Work instruction: Transcribe all the data below exactly, leaving its pictures out.

Source material:
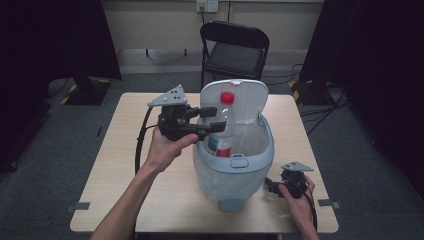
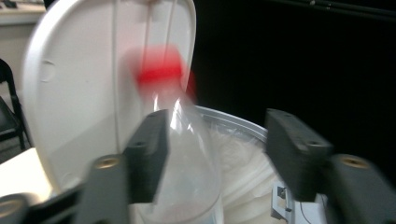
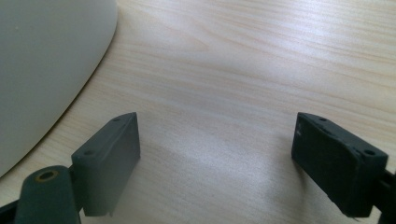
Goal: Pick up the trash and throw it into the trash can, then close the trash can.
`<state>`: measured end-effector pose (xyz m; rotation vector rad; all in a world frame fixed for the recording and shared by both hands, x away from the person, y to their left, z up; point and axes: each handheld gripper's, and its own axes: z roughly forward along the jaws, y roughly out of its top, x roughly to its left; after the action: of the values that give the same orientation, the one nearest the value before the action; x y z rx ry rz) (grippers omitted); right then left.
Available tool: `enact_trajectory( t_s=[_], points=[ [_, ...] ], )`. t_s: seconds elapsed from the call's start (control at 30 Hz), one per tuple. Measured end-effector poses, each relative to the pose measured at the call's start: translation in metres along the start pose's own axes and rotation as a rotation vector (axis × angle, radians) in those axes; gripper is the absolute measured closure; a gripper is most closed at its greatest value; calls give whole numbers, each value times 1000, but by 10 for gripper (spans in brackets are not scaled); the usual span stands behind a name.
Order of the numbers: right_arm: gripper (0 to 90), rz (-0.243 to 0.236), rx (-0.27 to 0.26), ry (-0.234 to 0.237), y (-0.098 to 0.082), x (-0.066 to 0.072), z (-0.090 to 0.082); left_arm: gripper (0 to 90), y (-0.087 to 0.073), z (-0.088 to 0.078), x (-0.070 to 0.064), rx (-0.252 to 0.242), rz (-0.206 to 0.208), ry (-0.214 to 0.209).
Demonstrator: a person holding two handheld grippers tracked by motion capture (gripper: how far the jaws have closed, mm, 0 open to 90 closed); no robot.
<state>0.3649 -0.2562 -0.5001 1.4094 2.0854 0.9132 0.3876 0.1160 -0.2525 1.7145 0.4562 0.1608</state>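
Left gripper (image 1: 209,120) jaws spread wide. Clear bottle (image 1: 223,125) with red cap (image 1: 227,97) stands upright between them over the open bin (image 1: 235,170); it's touching one jaw, with a gap to the other. Raised lid (image 1: 245,97) is just behind. Right gripper (image 3: 217,154) rests spread apart on table (image 1: 125,150) beside the bin wall, holding nothing.

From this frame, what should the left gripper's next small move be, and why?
Probably draw back from the bin. The left gripper has its jaws spread wide in its own view, the clear bottle with the red cap looks blurred and is already partly inside the open bin, seemingly released.
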Motion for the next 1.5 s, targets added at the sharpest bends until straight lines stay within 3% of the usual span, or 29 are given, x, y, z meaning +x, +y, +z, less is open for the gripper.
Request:
enact_trajectory(
  t_s=[0.07, 0.27, 0.5, 0.97, 1.1, 1.23, 1.5],
  points=[
    [142, 0, 0, 0, 0, 0, 0, 455, -2, -8, 3, -21, -2, 4],
    [142, 1, 0, -1, 0, 0, 0, 531, -8, -28, 19, -32, -11, 73],
    [142, 1, 0, -1, 0, 0, 0, 471, -16, -44, 47, -53, -58, 161],
    [141, 0, 0, 0, 0, 0, 0, 391, -15, -34, 86, -62, -123, 280],
    [140, 0, 0, 0, 0, 0, 0, 365, -7, -27, 92, -52, -120, 288],
    [139, -1, 0, 1, 0, 0, 0, 352, 0, -20, 96, -64, -124, 271],
    [139, -2, 0, 3, 0, 0, 0, 312, 6, -7, 86, -61, -116, 221]
  ],
)
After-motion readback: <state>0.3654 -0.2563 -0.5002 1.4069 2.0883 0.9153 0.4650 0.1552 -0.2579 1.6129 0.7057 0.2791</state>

Solution:
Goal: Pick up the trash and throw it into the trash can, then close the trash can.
`<state>`: measured end-effector pose (xyz m; rotation vector rad; all in a world frame fixed for the recording and shared by both hands, x away from the person, y to their left, z up; point and axes: each handheld gripper's, and its own axes: z roughly forward along the jaws, y roughly out of its top, x roughly to its left; after the action: of the values that give the same orientation, the one nearest the value before the action; x y z rx ry rz) (grippers omitted); right then left.
Available tool: `enact_trajectory( t_s=[_], points=[ [_, ...] ], )`. t_s: seconds elapsed from the call's start (control at 30 Hz), one per tuple. Measured end-effector poses, each relative to the pose measured at the call's start: translation in metres along the start pose's own axes and rotation as a rotation vector (axis × angle, radians) in those axes; gripper is the absolute measured closure; a gripper is most closed at its greatest value; calls give whole numbers, each value times 1000, but by 10 for gripper (spans in brackets are not scaled); the usual span stands behind a name.
Order of the numbers: right_arm: gripper (0 to 90), rz (-0.243 to 0.236), rx (-0.27 to 0.26), ry (-0.234 to 0.237), y (-0.098 to 0.082), x (-0.066 to 0.072), z (-0.090 to 0.082); left_arm: gripper (0 to 90), y (-0.087 to 0.073), z (-0.088 to 0.078), x (-0.070 to 0.064), rx (-0.252 to 0.242), rz (-0.206 to 0.208), ry (-0.214 to 0.209).
Demonstrator: a person holding two handheld grippers tracked by motion capture (gripper: how far the jaws have closed, mm, 0 open to 90 closed); no robot.
<state>0.3649 -0.2562 -0.5001 1.4094 2.0854 0.9132 0.3876 0.1160 -0.2525 1.7145 0.4562 0.1608</state>
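Left gripper (image 1: 209,120) jaws spread wide. Clear bottle (image 1: 223,125) with red cap (image 1: 227,97) stands upright between them over the open bin (image 1: 235,170); it's touching one jaw, with a gap to the other. Raised lid (image 1: 245,97) is just behind. Right gripper (image 3: 217,154) rests spread apart on table (image 1: 125,150) beside the bin wall, holding nothing.

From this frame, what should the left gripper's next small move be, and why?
Probably draw back from the bin. The left gripper has its jaws spread wide in its own view, the clear bottle with the red cap looks blurred and is already partly inside the open bin, seemingly released.
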Motion for the next 1.5 s, targets added at the sharpest bends until straight lines stay within 3% of the usual span, or 29 are given, x, y, z meaning +x, +y, +z, less is open for the gripper.
Request:
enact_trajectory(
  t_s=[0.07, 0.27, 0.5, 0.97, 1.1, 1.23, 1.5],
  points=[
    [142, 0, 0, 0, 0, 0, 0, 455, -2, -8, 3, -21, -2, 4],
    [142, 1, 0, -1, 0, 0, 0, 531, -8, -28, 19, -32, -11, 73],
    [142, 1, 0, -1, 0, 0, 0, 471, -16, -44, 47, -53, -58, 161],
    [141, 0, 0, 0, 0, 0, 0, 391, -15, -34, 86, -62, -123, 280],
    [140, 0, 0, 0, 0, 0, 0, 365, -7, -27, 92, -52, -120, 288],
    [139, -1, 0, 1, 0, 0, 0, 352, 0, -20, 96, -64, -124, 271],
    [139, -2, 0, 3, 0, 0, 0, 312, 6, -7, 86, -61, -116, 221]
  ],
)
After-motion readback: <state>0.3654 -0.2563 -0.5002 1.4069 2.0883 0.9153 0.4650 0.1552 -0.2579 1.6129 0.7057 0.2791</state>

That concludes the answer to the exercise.